_Supplied material_
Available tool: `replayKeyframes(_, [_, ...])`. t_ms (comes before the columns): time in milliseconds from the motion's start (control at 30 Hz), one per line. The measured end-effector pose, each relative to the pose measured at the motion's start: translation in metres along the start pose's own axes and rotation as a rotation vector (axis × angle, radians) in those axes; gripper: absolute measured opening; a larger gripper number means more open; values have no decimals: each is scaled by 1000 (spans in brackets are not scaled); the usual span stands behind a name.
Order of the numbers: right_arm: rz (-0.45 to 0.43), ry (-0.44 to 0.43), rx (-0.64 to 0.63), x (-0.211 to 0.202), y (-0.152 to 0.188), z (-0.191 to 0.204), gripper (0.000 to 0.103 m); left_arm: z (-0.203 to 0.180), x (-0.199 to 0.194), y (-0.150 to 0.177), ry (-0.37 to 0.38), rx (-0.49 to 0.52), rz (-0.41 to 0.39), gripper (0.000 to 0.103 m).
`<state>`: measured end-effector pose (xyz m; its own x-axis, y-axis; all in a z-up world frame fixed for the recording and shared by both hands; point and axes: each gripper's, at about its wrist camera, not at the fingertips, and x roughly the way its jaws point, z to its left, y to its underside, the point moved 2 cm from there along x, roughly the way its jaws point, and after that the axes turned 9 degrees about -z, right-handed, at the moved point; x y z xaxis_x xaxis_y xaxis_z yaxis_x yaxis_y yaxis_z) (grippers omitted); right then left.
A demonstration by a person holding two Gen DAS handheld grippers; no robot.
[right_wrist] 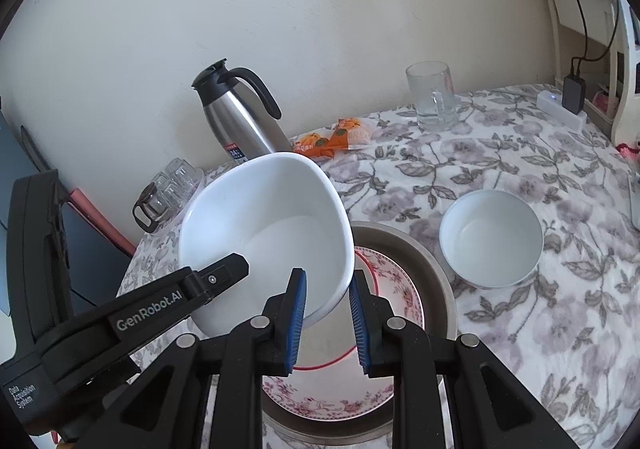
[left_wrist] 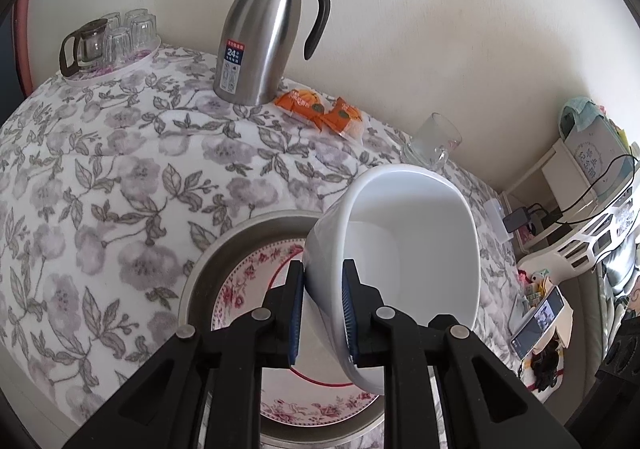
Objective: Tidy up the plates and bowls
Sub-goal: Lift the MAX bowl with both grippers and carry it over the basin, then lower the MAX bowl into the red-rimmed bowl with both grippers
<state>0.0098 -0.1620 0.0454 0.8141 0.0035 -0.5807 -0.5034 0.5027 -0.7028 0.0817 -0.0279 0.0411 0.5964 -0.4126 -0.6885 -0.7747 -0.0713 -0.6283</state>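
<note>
My left gripper is shut on the rim of a large white bowl and holds it tilted above a floral plate that lies in a metal tray. In the right wrist view the same bowl hangs over the plate and tray, with the left gripper's black body at lower left. My right gripper has its jaws apart around the bowl's near rim, not pressing it. A second, smaller white bowl sits on the tablecloth to the right of the tray.
A steel thermos jug stands by the wall, with orange snack packets and a glass mug beside it. A tray of upturned glasses with a small glass teapot is at the far left corner. A power strip lies at the far right.
</note>
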Motion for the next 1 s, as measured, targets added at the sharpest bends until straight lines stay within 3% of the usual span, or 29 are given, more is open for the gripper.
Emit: replayKeyframes(1000, [116, 30, 14, 25, 16, -11, 24, 11, 29, 15, -45, -25, 119, 20])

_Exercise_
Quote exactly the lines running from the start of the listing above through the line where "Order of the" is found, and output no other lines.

_Expected answer_
Available tool: `replayKeyframes(_, [_, ...])`. t_ms (comes before the columns): time in milliseconds from the motion's start (control at 30 Hz), one per line. The measured end-effector pose, each relative to the pose measured at the motion's start: translation in metres along the start pose's own axes and rotation as a rotation vector (axis × angle, radians) in those axes; gripper: absolute measured opening; a larger gripper number means more open; values have no decimals: each is scaled by 1000 (spans in brackets are not scaled); the usual span stands behind a name.
Order of the numbers: right_arm: rz (-0.45 to 0.43), ry (-0.44 to 0.43), rx (-0.64 to 0.63), x (-0.211 to 0.202), y (-0.152 to 0.188), z (-0.191 to 0.204), gripper (0.000 to 0.103 m); left_arm: z (-0.203 to 0.180), x (-0.199 to 0.194), y (-0.150 to 0.177), ry (-0.37 to 0.38), rx (-0.49 to 0.52), rz (-0.41 to 0.39), gripper (0.000 to 0.103 m).

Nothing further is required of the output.